▶ [PROBLEM STATEMENT]: There are pictures in the records below; leave them out and set down exactly the lines from the one holding "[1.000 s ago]" through the one holding "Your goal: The".

Stored data entries:
● ● ● ● ● ● ●

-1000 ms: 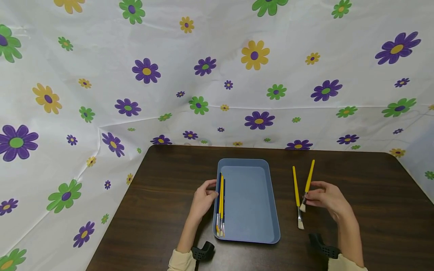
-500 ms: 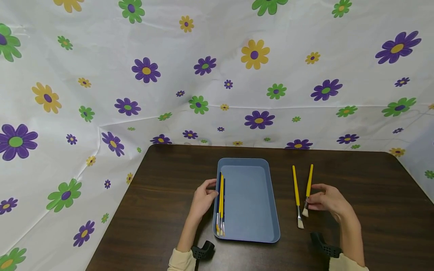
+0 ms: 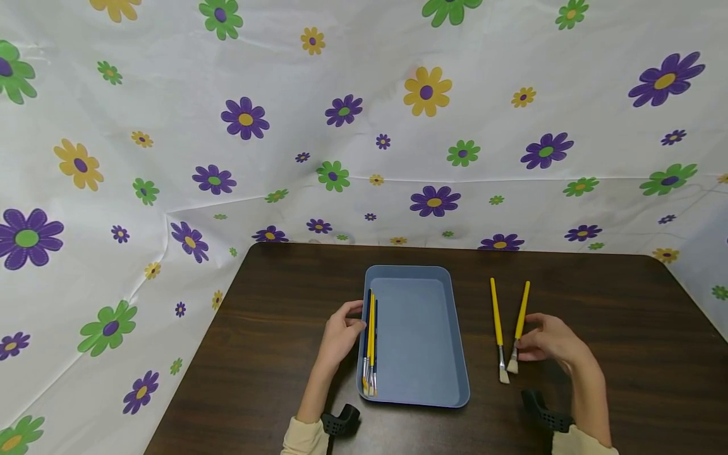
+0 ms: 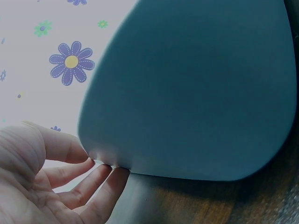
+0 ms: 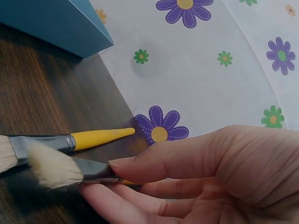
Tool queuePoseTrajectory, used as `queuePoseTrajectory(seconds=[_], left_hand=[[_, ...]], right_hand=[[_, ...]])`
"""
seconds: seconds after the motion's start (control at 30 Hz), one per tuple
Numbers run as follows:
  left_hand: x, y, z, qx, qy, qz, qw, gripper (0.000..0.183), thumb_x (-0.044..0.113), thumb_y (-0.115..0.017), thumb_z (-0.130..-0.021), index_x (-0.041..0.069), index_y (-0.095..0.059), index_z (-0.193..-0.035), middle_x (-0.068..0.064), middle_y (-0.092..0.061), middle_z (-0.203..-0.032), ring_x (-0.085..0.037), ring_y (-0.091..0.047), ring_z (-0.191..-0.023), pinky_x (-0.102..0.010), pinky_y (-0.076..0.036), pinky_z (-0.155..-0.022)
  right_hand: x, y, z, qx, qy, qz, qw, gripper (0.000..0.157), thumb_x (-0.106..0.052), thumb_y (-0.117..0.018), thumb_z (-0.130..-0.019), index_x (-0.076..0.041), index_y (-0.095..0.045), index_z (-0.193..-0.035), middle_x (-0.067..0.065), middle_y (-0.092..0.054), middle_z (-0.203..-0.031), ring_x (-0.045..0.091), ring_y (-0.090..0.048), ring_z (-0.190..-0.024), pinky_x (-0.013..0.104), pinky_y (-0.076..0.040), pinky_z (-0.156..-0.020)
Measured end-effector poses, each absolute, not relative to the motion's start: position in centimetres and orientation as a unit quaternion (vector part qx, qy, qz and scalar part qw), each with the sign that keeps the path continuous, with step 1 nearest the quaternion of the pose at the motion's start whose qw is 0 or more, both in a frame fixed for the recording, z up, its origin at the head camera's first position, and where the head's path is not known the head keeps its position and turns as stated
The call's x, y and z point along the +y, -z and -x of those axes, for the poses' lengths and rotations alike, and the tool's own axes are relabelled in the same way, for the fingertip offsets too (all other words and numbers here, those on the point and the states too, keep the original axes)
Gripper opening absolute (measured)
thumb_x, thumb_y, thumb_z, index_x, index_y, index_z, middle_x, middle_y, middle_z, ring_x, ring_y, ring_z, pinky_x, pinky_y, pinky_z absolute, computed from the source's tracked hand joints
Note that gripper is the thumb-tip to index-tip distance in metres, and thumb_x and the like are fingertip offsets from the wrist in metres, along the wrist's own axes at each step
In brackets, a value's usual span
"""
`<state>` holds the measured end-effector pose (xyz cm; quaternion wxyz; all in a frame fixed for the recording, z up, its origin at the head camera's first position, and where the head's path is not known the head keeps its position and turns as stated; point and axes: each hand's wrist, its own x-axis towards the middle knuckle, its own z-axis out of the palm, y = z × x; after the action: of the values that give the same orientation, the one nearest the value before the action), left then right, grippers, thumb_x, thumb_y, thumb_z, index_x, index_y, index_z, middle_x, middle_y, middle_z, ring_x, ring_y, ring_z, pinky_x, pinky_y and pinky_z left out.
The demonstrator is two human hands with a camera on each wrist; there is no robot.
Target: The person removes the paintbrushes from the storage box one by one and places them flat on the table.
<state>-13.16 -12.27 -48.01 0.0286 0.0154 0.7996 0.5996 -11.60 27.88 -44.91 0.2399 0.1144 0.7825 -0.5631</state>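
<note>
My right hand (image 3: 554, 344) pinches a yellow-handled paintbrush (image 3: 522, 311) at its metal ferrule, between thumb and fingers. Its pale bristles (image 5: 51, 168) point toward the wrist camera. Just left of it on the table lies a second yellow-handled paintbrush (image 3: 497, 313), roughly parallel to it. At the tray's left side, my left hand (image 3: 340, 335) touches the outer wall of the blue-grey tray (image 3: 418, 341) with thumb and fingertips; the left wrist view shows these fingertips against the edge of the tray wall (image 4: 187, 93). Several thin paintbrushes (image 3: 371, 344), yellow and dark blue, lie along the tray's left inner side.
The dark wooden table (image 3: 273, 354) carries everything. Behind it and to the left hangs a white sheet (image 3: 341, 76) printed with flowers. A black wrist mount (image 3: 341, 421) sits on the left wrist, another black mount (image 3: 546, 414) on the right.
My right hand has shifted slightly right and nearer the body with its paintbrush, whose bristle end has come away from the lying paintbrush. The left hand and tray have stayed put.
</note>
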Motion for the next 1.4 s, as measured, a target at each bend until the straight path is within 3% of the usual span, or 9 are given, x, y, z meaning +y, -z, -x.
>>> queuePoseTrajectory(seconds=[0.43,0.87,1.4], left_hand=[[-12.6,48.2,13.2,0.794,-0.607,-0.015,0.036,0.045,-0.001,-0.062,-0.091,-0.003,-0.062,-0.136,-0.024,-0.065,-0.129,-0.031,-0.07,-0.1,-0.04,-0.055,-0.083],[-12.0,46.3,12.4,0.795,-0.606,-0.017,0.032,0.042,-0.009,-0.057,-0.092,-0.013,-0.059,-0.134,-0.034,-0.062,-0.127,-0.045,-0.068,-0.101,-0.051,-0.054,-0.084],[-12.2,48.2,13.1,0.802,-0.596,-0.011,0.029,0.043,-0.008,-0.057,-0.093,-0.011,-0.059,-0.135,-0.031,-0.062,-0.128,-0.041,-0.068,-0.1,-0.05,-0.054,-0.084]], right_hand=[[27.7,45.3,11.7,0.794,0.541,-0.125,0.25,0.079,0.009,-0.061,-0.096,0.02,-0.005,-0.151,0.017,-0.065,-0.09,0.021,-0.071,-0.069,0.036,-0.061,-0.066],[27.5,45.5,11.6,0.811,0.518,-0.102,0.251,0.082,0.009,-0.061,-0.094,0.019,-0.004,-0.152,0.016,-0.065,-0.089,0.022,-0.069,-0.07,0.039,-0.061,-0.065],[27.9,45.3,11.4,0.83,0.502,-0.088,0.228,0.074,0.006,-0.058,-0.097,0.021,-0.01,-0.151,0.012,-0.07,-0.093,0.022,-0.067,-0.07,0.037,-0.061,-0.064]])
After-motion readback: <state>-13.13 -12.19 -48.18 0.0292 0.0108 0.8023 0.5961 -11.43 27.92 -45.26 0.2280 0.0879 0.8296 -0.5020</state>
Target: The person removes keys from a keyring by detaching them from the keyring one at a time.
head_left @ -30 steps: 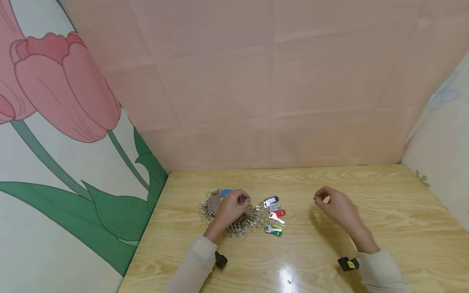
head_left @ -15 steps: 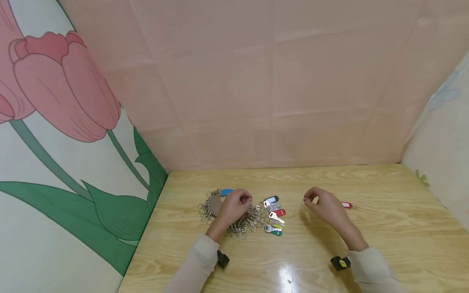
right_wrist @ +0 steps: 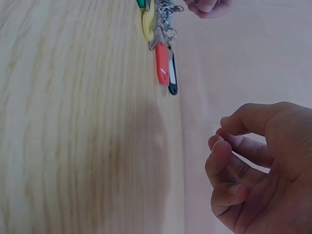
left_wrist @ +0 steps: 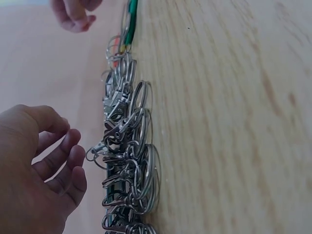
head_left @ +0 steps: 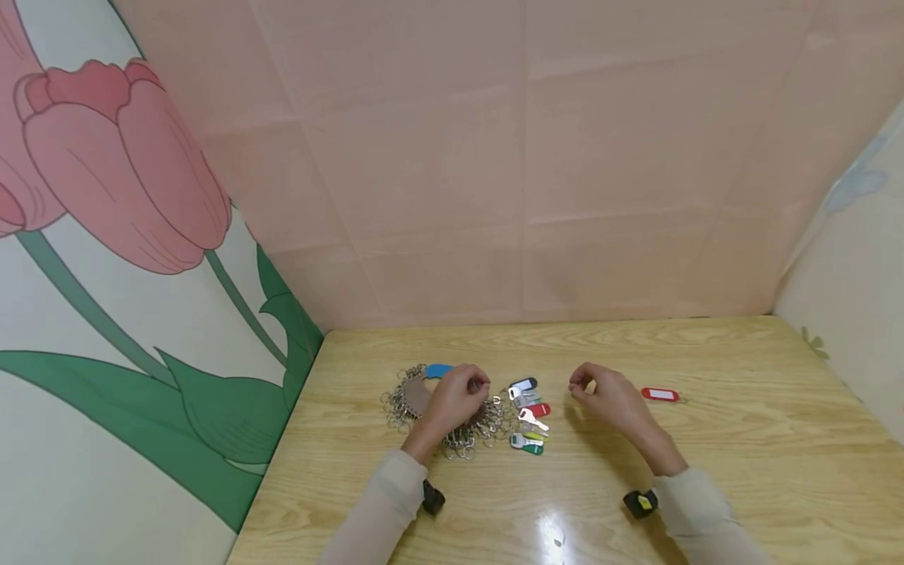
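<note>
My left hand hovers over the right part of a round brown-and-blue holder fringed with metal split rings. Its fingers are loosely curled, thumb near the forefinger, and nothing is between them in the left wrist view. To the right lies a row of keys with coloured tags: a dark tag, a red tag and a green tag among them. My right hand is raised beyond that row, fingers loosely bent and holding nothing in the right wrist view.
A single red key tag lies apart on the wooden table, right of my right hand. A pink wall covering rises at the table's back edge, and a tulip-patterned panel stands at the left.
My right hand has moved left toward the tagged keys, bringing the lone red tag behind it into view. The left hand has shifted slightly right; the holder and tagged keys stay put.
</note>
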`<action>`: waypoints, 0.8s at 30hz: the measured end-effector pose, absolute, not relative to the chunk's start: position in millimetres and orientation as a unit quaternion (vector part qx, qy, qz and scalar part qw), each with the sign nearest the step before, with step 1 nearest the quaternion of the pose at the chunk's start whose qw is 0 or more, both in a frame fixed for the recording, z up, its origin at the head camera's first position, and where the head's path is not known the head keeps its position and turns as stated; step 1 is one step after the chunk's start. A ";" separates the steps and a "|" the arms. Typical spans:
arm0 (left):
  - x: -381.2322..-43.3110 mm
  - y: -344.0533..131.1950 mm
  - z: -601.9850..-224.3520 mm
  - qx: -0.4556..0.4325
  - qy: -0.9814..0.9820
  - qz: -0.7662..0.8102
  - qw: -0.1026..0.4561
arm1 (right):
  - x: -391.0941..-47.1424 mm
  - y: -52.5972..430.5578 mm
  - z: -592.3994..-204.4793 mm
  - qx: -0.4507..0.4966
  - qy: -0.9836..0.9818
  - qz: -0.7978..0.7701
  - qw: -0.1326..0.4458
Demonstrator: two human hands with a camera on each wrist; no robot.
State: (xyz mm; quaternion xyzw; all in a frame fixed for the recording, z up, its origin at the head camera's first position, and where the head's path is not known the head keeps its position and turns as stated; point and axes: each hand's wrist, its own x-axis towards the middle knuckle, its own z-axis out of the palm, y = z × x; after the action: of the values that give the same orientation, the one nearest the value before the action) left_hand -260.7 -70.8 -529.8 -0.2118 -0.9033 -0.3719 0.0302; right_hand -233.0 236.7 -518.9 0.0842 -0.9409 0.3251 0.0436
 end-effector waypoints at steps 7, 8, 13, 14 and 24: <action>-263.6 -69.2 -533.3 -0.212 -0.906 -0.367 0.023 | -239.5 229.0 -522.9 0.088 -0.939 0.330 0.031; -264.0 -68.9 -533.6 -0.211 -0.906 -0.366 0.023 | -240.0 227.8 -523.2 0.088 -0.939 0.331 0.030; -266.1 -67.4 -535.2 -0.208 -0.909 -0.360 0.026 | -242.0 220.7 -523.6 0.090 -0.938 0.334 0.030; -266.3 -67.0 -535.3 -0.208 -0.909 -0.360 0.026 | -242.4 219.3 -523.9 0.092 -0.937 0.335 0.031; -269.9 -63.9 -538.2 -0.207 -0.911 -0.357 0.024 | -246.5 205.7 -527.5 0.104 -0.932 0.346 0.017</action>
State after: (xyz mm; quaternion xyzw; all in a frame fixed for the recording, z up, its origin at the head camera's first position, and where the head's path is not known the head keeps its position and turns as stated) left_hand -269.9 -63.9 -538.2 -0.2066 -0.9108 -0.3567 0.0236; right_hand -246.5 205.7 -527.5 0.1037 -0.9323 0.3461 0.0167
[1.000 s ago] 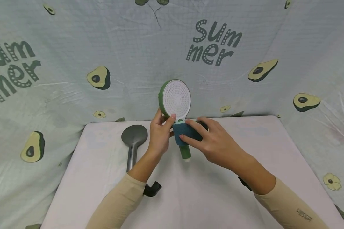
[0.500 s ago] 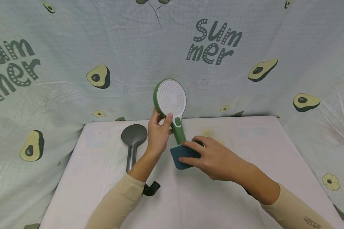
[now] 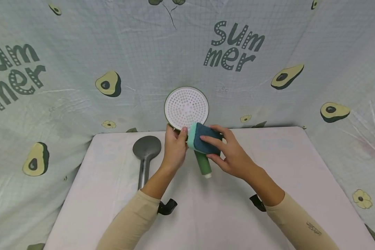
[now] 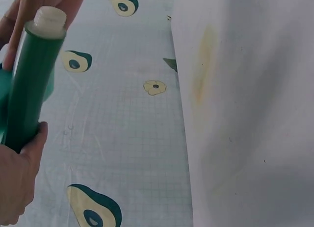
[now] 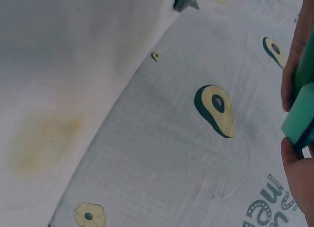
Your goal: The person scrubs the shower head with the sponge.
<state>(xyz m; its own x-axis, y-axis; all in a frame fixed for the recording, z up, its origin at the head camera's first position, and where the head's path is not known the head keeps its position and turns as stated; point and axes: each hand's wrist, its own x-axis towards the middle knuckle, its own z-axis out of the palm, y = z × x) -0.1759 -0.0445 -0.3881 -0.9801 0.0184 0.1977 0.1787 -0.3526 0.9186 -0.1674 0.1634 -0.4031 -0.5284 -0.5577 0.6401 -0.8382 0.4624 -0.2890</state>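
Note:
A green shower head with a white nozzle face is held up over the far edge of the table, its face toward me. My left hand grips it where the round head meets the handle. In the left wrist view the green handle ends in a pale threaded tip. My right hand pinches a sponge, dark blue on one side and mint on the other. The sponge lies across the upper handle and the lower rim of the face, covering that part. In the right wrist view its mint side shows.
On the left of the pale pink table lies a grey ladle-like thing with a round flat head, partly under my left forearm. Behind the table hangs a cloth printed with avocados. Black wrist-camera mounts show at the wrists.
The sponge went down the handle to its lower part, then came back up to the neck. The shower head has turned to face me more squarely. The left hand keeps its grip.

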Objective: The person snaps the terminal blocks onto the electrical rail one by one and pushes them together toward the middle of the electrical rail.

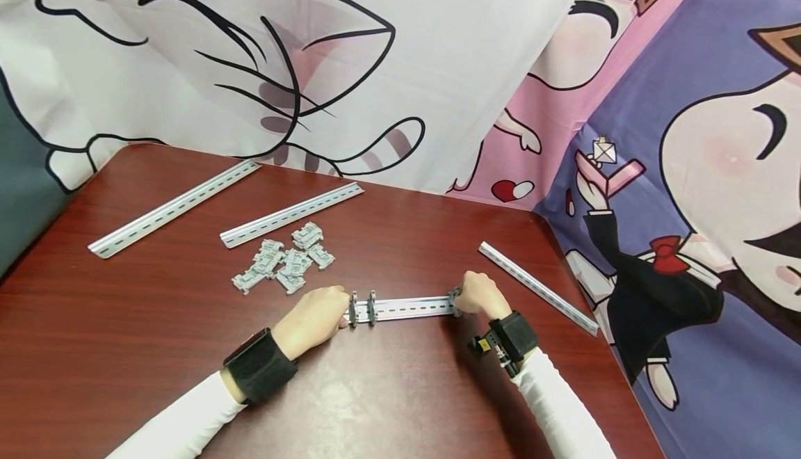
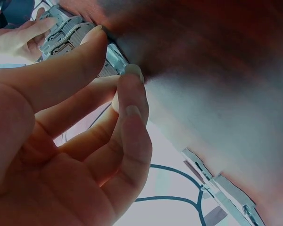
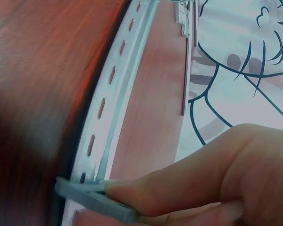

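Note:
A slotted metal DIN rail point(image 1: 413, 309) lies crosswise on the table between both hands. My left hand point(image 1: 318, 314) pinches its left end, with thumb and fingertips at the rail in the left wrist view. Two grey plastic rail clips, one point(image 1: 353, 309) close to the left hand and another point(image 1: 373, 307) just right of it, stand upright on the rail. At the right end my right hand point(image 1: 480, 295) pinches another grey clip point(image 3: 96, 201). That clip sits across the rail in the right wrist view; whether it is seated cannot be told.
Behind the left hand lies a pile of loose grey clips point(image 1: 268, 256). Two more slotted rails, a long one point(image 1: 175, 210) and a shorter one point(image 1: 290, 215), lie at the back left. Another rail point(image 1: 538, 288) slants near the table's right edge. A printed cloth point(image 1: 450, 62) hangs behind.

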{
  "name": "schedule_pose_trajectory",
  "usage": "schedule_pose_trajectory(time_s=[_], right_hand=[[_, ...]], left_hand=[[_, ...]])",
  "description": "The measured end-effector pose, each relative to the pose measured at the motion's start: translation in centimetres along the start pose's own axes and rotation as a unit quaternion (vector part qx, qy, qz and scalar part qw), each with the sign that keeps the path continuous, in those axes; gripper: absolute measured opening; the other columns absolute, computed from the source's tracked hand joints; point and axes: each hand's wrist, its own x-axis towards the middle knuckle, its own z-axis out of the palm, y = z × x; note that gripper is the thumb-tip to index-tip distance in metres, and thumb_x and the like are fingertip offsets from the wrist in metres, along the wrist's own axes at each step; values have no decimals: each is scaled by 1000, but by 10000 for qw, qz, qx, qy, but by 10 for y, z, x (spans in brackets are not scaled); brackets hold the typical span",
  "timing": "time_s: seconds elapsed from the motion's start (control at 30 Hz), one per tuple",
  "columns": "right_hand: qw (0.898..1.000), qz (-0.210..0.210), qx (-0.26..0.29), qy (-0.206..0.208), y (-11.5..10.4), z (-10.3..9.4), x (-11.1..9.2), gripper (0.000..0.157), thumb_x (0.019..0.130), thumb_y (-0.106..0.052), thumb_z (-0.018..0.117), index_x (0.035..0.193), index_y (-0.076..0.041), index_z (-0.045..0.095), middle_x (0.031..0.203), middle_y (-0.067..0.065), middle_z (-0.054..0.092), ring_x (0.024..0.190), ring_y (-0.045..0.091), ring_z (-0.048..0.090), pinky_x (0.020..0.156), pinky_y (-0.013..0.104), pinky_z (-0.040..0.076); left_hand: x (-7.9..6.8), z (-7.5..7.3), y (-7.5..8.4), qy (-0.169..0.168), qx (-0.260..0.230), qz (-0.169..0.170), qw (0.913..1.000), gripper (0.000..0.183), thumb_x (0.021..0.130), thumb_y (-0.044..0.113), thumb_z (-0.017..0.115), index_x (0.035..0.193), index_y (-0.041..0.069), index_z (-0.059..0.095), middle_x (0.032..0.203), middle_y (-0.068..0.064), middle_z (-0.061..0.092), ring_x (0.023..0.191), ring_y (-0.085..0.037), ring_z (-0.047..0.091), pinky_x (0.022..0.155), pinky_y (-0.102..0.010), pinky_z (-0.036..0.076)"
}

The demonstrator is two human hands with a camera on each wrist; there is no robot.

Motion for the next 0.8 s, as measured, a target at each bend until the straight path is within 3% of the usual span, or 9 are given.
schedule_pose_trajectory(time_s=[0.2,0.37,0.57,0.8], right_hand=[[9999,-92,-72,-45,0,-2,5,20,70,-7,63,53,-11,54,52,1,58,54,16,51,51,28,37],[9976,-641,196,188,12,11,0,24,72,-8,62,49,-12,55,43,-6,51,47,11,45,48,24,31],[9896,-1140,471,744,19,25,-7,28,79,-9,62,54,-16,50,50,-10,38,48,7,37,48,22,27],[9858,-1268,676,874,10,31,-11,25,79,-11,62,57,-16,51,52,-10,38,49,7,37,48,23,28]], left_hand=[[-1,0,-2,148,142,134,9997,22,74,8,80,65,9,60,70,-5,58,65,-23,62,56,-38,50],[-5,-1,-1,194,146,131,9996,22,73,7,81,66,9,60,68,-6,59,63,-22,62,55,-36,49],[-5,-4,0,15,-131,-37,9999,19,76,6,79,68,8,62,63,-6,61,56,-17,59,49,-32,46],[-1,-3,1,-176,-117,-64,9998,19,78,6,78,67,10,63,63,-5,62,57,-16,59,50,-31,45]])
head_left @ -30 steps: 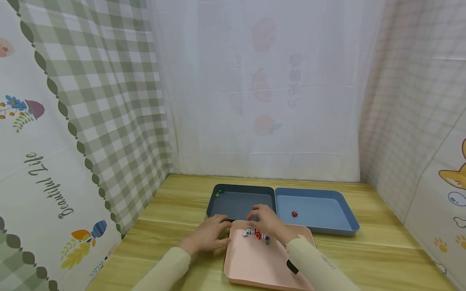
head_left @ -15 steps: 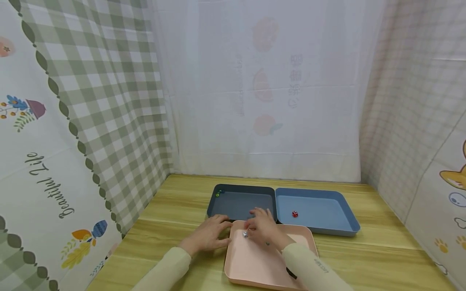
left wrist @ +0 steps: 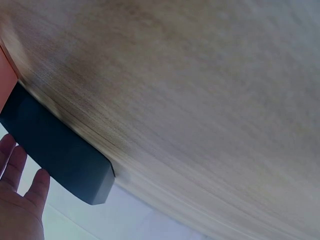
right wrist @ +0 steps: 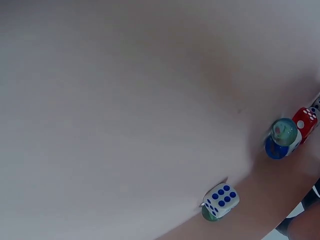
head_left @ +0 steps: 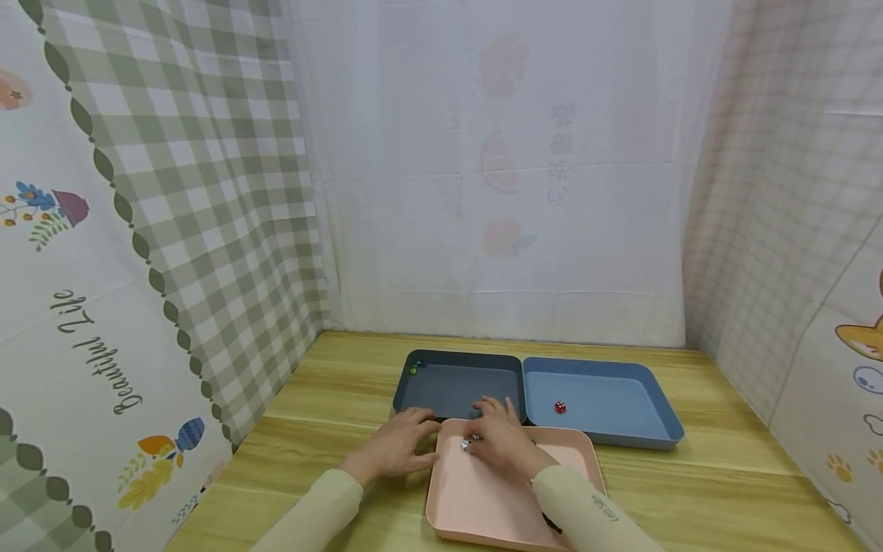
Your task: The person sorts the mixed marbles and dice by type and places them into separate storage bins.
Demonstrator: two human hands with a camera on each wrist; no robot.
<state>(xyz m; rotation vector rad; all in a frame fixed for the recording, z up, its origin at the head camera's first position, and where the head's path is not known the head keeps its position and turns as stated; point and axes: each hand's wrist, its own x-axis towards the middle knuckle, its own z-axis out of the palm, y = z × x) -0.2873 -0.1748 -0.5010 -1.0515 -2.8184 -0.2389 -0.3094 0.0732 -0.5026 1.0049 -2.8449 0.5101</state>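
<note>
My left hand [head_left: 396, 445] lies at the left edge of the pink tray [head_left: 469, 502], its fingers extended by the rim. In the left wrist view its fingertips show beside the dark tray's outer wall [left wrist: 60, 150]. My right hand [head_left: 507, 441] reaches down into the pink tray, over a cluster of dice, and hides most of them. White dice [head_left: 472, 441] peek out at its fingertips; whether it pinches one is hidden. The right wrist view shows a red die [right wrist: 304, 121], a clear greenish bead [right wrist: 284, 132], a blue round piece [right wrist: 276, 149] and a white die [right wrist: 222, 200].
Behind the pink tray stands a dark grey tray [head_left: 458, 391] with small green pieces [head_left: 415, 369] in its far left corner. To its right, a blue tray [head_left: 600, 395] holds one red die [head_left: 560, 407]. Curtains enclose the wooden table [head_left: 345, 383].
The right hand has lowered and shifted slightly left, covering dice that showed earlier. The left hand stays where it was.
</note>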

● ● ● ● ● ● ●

▶ [SOLVED EXERCISE]:
[1.000 s ago] 
[0.500 s ago] 
[now] 
[now] 
[now] 
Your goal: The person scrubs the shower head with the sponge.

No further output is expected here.